FIGURE 3. Antibody-Opal pairing and signal balance of three markers co-localized on the cell surface. (A) Composite images of consecutive monoplex FFPE tonsil sections stained with PD-1, CD4, or ICOS with Opal 520, 620, or 650. The graph shows the autoexposure times (blue bars) and the signal-to-noise ratio (black curve) for each pairing. The signal-to-noise ratio was calculated via dividing the Opal intensity count (OIC) by the Opal background obtained in InForm. (B) Simulated DAB IHC images of optimized monoplex staining in (A). The graphic shows the autoexposure times (blue bars) and the signal-to-noise ratio (black curve) of optimized monoplex staining determined by InForm. The slides were scanned at ×20 magnification with the Vectra Polaris and the composite images were analyzed with InForm software (v.2.4.8) and PhenoptrReports (Kent S Johnson (2020). phenoptr: inForm Helper Functions. R package v.0.2.6. https://akoyabio.github.io/phenoptr/).

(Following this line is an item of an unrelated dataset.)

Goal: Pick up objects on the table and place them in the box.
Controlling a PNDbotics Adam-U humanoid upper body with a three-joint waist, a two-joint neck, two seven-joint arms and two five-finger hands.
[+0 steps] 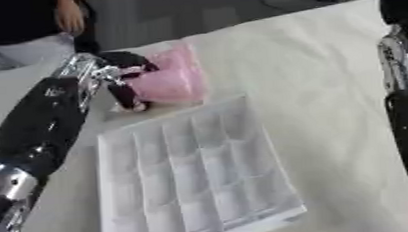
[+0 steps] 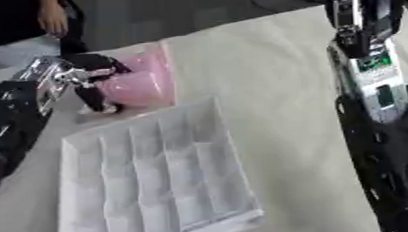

Once the Opal pairing and preliminary signal balancing are completed, a staining sequence based on the epitope sensitivity and stripping efficiency of each primary antibody must be defined. When a given mIHC panel targets co-localized markers (i.e., in the same cellular compartment), the order of staining also must be defined by evaluating TSA interference. The optimization for three markers that can be co-expressed on the cell membrane, ICOS, PD-1, and CD4, is used here as an example. The impact of TSA interference (umbrella effect and/or tyrosine depletion) on multiplex staining was evaluated for monoplex and multiplex slides using sequential tonsil sections stained in different orders, visualized, and then analyzed using InForm and phenoptrReports. The number of detectable cells was determined for the same germinal center (GC) on both monoplex and multiplex slides. For each multispectral image, tissue segmentation, cell segmentation, and cell phenotyping were used to identify and quantify the cell density (positive cells/mm2) and the Opal mean expression (OME) for each GC marker (Figure 4A). GCs, transient structures that form in secondary and tertiary lymphoid structures (tonsils and BC, respectively), were selected for quantification because TFH cells (PD-1+ICOS+CD4+) principally reside there and variation in cell density or OME from TSA interference was more easily detected at this site.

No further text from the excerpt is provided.